Eugenia M. Triantafyllou steps up next with What We Are Moulded After, which takes witchery in another direction with the story of a widow who moulds a clay golem of her lost-at-war husband to keep her company. Told from the perspective of the golem itself, Triantafyllou’s story is packed with existential musings and sympathy for its central creation. Unfulfilled by the presence of her replacement suitor, the bereaved party here seems lost in ennui – simultaneously disappointed in the mute results of her mystical practices and glad that it isn’t a true representation of her brutish, abusive spouse.

Thoughtful and strikingly well written, What We Are Moulded After heads down an emotionally shocking road yet ends on an uplifting note of devotion and humanity derived from a place where little would customarily be expected.

Moving from the loss of others (daughters, sons, husbands), Charles Wilkinson tackles the inherently chilling loss of self in The Solitary Truth. The tale of a perpetually bickering elderly couple, The Solitary Truth sees its subjects navigate their way through daily life with two very opposing viewpoints of reality.

The exasperated husband (our narrator) bemoans his wife’s failing mental faculties – primarily her belief that their cat, Jaguar, is still alive despite his clear memories of burying said feline companion in the garden.
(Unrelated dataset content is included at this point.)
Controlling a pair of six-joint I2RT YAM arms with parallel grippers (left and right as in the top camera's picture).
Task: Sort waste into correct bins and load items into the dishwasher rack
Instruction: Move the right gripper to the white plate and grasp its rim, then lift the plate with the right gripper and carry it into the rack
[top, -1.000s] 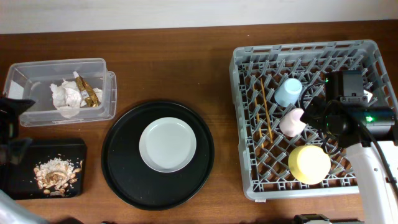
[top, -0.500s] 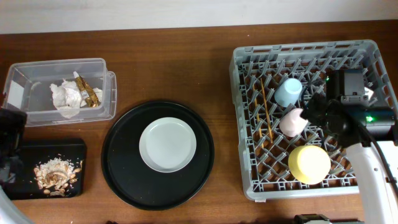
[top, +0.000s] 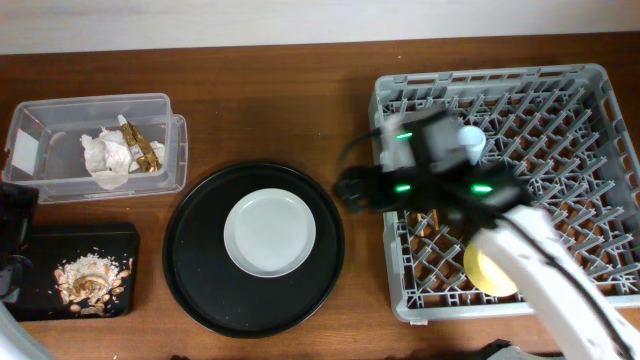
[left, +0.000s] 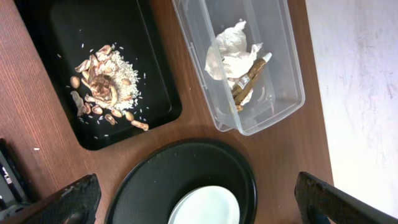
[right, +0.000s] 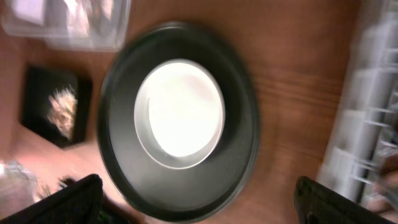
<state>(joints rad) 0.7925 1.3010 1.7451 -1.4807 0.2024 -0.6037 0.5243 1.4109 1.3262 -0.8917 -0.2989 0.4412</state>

Utterly separated from the outside world by their own frailty, and locked in a static experiential box by their bullishness (unable to make the walk into the neighbouring village, the narrator continues to read and cradle a months-old newspaper), the two engage in a battle that doesn’t come to any kind of shocking physical head but rather one of perceptive parallels.

The outcome is shudder-inducing on a human level – a quiet reflection on mental illness, ageing, the definition of reality on a subjective level and the very clear horror that when it happens, we aren’t consciously party to the loss of ourselves… and are thus powerless to address it.
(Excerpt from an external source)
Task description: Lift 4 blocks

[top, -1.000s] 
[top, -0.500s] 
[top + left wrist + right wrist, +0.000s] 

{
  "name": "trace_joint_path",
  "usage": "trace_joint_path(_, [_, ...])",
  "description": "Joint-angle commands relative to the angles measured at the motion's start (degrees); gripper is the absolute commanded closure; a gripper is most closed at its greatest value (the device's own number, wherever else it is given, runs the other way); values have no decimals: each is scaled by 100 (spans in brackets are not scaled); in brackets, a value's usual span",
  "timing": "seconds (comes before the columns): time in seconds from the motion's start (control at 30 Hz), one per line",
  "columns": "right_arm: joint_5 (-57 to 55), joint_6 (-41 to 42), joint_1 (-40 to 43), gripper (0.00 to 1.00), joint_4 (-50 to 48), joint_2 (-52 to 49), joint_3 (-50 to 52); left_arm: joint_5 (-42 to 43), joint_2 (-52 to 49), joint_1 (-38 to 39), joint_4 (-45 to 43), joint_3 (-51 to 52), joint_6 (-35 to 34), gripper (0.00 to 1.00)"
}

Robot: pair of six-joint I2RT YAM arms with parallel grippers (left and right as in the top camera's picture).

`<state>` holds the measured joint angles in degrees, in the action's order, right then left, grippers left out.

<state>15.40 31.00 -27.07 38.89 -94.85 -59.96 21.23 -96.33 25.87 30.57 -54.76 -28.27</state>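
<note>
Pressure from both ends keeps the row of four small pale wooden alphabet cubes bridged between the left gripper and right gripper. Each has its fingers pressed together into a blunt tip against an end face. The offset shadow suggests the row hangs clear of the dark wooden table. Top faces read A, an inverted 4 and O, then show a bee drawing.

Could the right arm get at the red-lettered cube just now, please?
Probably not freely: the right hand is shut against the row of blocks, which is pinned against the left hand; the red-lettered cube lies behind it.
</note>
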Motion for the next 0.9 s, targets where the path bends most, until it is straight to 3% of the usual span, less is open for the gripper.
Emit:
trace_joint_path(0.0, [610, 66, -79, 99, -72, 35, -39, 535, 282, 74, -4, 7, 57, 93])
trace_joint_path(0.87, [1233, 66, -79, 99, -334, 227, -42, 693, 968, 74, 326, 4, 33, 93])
In The Maneaters, Bonnie Jo Stufflebeam delivers a metaphorical bent on family values, tradition and the role of individual will in breaking from the supposedly inevitable behaviours informed from such things. Here, the family rite of passage, so to speak, is the proclivity for the female family line to consume the flesh of men.

Prodded by the words and tarot readings of her forceful grandmother, narrator Scarlet recounts the story of her grandmother’s own tragic and blood-soaked history, all the while struggling to pull away from family bonds as the end of her relationship with her boyfriend, Alex, looms.
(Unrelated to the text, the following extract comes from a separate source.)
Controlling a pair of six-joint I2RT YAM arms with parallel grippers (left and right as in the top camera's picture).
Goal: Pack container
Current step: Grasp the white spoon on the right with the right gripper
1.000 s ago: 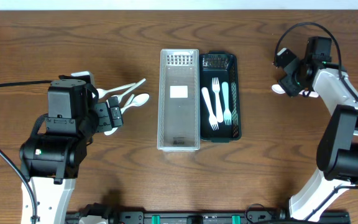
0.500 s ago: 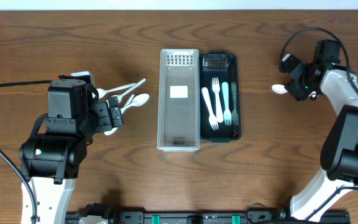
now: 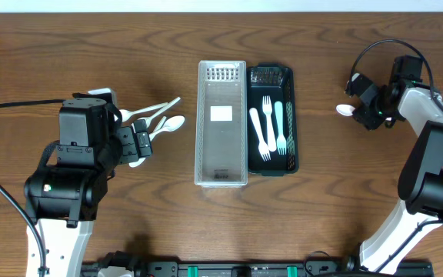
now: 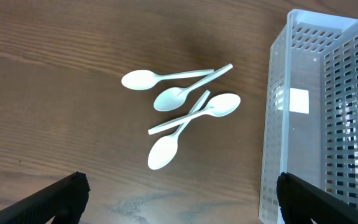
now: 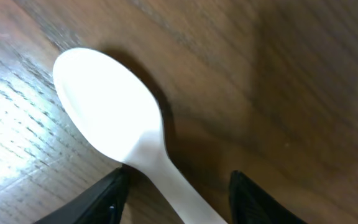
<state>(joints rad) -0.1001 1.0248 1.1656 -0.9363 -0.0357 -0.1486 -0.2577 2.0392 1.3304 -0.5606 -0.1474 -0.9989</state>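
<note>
A clear slotted container stands mid-table, empty, with a black tray holding three white forks beside it on the right. Several white spoons lie left of the container, and they show in the left wrist view next to the container. My left gripper is open and empty just short of the spoons. A single white spoon lies at the far right. My right gripper is open with its fingers either side of that spoon's handle.
Both arms' bases and a black rail sit along the table's front edge. Cables run from the left arm off the left side. The wooden table top is bare between the black tray and the right arm.
My right gripper has swung down and slightly right, coming level with the lone spoon and straddling its handle. The spoon, the left arm and the other items have not moved.
</note>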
Absorbing and meaningful, The Maneaters comes to an unexpectedly hopeful conclusion that reminds us little is inevitable – with the right motivation and support, seemingly foregone conclusions may be averted and the chains of tradition need not hold us.

Finally, Ian Steadman introduces us to hard-working immigrant Stan in Stanislav in Foxtown. Employed in a UK fried chicken shop and regularly harangued by his loutish boss, Mr. Sharples, Stan discovers one evening that the dilapidated estate in which he lives also plays home to a group of urban foxes. Bringing home chicken bones, which he piles in his yard at night as an offering, Stan develops something of a pact with the creatures – a personal interaction that brings some much-needed connection into his otherwise detached existence.

Featuring a classically dark finale, Stanislav in Foxtown plays along the lines of revenge fantasy – the kind that in elongated form would likely turn the lion’s share of threat in Stan’s direction around the midpoint. It’s enjoyable, nicely written and conscious of the bleak reality of many socially invisible and downtrodden workers the nation over.

Amongst the film and literature reviews this issue, we have a Q&A with ex-Black Static contributor Stephen Volk and the customary column by Lynda E. Rucker wherein on this occasion she considers the political faculties (and stimulation) of horror as an art form. Stepping in to cover the recent departure of Volk from the publication, author Ralph Robert Moore talks poignantly of perishability – of language, of memory, and of us.